Suning Cloud Commerce
is one of the largest privately owned retailers in China. Suning has more than 1600 stores covering over 700 cities of Mainland China, Hong Kong and Japan, and its e-commerce platform, Suning.com
ranks among top three Chinese B2C companies. There are more than 180,000 employees, thousands of mixed power, x86, storage servers and tens of thousands of virtual machines from several large data center across China, HongKong and Japan. KVM, oVirt and virtualization technologies are widely used, and there are also very large server farm for VDI.

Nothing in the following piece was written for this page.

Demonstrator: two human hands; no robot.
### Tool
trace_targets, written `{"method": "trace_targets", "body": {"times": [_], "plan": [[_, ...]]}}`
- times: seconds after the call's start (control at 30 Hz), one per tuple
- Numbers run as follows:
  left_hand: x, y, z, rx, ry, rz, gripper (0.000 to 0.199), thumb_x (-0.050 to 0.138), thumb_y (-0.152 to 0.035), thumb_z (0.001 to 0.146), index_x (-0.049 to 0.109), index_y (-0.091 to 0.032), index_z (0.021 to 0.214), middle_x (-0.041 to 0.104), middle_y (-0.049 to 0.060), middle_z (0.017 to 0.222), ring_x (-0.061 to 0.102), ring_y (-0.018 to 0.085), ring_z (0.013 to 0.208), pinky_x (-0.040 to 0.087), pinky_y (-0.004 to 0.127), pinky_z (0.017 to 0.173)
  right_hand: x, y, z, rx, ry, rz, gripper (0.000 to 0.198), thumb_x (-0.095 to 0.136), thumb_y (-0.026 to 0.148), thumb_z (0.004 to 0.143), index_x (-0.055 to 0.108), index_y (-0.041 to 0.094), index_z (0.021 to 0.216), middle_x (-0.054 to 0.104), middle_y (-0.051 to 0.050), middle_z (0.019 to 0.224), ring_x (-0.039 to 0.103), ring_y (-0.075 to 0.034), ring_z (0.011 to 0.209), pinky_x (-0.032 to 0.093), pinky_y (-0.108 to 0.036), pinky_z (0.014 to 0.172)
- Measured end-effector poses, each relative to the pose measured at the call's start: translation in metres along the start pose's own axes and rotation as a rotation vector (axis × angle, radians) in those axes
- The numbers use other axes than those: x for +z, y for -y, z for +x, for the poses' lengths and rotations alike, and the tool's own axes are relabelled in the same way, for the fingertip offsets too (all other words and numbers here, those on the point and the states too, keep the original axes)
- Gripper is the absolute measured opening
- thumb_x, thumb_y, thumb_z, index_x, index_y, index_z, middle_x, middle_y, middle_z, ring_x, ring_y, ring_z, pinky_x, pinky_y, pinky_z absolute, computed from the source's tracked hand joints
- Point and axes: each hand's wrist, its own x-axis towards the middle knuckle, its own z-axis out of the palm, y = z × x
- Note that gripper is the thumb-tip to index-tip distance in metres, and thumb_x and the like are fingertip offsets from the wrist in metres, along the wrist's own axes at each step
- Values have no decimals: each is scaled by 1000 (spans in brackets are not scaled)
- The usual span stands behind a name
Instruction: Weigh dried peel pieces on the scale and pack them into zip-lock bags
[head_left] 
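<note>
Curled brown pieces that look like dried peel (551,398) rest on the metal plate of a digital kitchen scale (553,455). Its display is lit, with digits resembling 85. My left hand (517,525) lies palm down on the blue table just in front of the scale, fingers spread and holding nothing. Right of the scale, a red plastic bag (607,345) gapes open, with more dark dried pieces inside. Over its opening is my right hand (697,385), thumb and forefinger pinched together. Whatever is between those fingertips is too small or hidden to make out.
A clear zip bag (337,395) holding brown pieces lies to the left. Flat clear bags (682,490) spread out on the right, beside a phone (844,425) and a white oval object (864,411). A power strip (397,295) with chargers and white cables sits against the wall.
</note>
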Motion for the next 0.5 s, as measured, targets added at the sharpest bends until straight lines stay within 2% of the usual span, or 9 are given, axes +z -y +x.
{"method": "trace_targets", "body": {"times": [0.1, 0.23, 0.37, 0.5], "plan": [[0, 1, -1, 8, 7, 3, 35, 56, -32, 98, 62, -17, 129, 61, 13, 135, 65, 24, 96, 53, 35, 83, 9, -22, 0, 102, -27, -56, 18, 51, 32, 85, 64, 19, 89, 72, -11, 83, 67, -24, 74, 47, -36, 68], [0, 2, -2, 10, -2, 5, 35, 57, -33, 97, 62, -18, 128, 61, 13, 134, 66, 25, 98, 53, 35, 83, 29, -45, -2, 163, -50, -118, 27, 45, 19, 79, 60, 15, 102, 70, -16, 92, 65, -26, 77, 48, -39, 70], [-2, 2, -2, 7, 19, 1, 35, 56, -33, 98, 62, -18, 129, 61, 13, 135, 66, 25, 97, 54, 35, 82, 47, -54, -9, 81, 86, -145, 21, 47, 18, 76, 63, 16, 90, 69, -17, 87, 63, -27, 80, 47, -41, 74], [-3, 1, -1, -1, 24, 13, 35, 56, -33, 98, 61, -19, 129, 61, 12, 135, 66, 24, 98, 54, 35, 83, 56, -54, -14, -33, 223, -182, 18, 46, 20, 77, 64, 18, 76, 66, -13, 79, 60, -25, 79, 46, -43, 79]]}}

Suning starts OpenStack journery from Jun 2013, and in 2014, an OpenStack based production environment has been put in use, to server Android Mobile Application and Service, Search Engine, Retailer related business needs, plus critical code repository server. More than half are resource intensive and heavy loaded virtual machines Cinder multi-backend provides extra storage by leveraging LVM and Gluster. A light VDI solution to serve desktop users by leveraging open source spice. Within this deployment, network separated and openvswitch bonding is supported.

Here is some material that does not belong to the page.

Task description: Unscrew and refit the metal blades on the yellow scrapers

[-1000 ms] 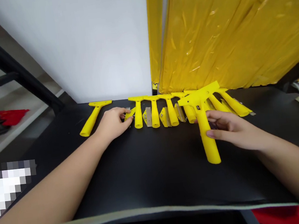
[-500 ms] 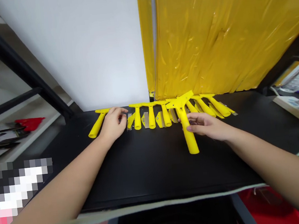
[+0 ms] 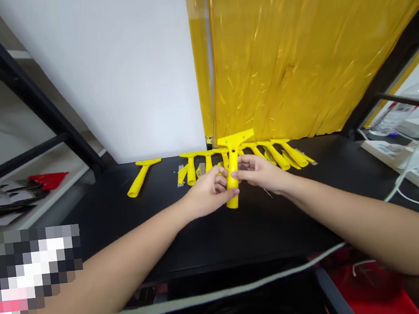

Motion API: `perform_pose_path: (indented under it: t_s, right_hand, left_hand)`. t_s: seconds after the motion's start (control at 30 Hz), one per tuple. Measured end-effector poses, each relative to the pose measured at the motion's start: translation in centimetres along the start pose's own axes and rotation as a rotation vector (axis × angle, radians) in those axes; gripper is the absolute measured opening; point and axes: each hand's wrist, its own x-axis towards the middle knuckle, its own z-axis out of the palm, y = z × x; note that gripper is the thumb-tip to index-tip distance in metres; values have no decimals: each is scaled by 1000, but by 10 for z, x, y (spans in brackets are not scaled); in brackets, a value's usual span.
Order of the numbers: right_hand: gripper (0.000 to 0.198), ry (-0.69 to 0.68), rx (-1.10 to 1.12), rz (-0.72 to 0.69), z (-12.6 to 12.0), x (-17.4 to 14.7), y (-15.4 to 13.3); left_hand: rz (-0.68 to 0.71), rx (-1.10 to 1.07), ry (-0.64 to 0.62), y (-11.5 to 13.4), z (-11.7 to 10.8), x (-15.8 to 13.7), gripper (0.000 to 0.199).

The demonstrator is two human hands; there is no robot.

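Yellow all over, the T-shaped handle is held raised over the black table, near the middle and towards its far edge, between 2 bare hands. The right hand grasps the shaft, thumb in front and fingers curled partly out of sight. The left hand lays its thumb across the lower shaft, its fingers half curled beside it; I cannot tell whether they grip.

My reading is that the step is a 2-handed steadying or handover, so the next move calls for a secure hold by 1 hand before the other lets go.

It looks smooth, with a slightly tilted crossbar, small dark marks and a round shaft. Similar yellow handles line the table's far edge, and a separate yellow handle lies nearer the far left corner.
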Motion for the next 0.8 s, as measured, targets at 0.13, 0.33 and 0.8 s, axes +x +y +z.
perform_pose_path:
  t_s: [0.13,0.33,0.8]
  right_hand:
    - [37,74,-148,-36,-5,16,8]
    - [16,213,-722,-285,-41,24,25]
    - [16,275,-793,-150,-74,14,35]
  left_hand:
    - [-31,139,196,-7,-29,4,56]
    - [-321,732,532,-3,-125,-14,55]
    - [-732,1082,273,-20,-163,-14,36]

The successful story leads to large scale OpenStack deployment, and heat's auto-scaling pretty fits the scenarios for Suning's popular Internet applications. Here we use Heat to assiste 2 kinds of applications:
- Eleastic Web computation. The web cluster that we are using is IHS + WAS, it is one of major web applications that serve tens of million visitors, and the visits changes sharply. We need to adjust the cluster scale based on visits and also CPU load;
- Real-time image thumbnail processing. This requires to generate image and document preview, plus real-time video-transcoding. The distributed scheduling framework is used, Beyond this, we also leverage OpenStack Heat, to dynanically create or destroy workers based on requests. For example, there are concurrent image thumbnail requests, at minimum, there are less than 10 works per seconds to serve the requests. However during peak time, there might be thousands of workers to be created. This demand the clusters to be expand or shrink fully automated and fast response. Once the request volume drop down, the resources should be released immediately to be reused by other kind of jobs.
We will share our story, experience and practice to enable such kind of big cloud and how to support them, best practise and lesson learn.